**About this exercise**
The lines from the top of the material through the line with "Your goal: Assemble" are to be set down exactly. Leave the pictures out.

**Given information**

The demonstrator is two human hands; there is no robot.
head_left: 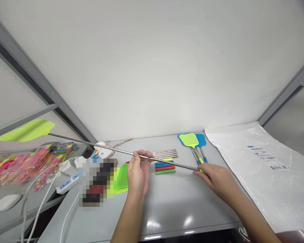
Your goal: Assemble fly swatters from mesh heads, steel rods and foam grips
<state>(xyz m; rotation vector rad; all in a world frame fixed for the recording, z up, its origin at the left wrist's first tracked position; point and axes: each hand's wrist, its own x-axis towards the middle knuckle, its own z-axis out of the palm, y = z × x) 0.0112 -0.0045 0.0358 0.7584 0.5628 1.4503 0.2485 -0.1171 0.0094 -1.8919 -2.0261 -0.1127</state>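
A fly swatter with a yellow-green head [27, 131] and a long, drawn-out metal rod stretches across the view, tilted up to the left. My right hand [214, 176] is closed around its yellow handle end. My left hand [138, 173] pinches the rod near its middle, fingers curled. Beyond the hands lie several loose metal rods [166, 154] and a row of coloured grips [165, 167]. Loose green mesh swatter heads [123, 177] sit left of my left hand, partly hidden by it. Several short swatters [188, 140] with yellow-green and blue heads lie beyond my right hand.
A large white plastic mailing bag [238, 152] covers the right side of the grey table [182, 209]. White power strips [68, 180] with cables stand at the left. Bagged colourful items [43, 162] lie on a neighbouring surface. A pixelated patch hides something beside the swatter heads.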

**Solution to this task**
The demonstrator is two human hands; there is no robot.
head_left: 
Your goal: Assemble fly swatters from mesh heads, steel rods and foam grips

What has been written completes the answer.